[WHAT YOU SHOULD DO] The reply should consist of the full listing, written out exactly.

-------------------------

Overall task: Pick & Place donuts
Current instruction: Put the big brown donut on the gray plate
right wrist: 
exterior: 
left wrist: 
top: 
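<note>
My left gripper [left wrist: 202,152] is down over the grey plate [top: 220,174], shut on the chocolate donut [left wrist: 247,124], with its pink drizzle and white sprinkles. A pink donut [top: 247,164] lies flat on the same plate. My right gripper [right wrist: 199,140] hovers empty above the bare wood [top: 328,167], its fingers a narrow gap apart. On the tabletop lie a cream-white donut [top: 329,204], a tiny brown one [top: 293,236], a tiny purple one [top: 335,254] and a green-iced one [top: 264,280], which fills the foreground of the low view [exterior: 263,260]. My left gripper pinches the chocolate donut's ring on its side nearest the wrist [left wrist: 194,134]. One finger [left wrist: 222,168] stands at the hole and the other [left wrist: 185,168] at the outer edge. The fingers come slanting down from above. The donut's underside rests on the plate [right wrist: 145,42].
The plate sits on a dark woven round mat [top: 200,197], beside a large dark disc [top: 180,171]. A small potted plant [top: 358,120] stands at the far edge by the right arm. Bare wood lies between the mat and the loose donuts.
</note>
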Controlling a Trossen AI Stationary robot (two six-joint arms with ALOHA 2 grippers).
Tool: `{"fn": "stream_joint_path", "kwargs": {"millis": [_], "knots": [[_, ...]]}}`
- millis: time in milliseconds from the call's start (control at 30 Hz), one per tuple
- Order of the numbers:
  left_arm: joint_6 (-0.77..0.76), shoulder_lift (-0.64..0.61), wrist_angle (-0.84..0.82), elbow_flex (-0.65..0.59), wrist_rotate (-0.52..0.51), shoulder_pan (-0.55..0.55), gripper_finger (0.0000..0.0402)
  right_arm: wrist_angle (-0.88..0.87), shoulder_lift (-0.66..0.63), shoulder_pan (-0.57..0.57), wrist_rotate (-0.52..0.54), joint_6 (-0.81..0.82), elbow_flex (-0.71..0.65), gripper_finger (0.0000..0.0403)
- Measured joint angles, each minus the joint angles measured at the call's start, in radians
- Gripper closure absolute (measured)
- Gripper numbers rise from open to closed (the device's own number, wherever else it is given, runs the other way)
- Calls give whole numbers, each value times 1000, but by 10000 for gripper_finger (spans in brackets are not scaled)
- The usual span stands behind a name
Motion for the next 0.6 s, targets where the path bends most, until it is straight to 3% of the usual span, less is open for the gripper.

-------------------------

[OUTPUT]
Overall task: Pick & Place donuts
Current instruction: Put the big brown donut on the gray plate
right wrist: 
exterior: 
left wrist: 
top: 
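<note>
My left gripper [left wrist: 202,152] is down over the grey plate [top: 220,174], shut on the chocolate donut [left wrist: 247,124], with its pink drizzle and white sprinkles. A pink donut [top: 247,164] lies flat on the same plate. My right gripper [right wrist: 199,140] hovers empty above the bare wood [top: 328,167], its fingers a narrow gap apart. On the tabletop lie a cream-white donut [top: 329,204], a tiny brown one [top: 293,236], a tiny purple one [top: 335,254] and a green-iced one [top: 264,280], which fills the foreground of the low view [exterior: 263,260]. My left gripper pinches the chocolate donut's ring on its side nearest the wrist [left wrist: 194,134]. One finger [left wrist: 222,168] stands at the hole and the other [left wrist: 185,168] at the outer edge. The fingers come slanting down from above. The donut's underside rests on the plate [right wrist: 145,42].
The plate sits on a dark woven round mat [top: 200,197], beside a large dark disc [top: 180,171]. A small potted plant [top: 358,120] stands at the far edge by the right arm. Bare wood lies between the mat and the loose donuts.
</note>
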Controlling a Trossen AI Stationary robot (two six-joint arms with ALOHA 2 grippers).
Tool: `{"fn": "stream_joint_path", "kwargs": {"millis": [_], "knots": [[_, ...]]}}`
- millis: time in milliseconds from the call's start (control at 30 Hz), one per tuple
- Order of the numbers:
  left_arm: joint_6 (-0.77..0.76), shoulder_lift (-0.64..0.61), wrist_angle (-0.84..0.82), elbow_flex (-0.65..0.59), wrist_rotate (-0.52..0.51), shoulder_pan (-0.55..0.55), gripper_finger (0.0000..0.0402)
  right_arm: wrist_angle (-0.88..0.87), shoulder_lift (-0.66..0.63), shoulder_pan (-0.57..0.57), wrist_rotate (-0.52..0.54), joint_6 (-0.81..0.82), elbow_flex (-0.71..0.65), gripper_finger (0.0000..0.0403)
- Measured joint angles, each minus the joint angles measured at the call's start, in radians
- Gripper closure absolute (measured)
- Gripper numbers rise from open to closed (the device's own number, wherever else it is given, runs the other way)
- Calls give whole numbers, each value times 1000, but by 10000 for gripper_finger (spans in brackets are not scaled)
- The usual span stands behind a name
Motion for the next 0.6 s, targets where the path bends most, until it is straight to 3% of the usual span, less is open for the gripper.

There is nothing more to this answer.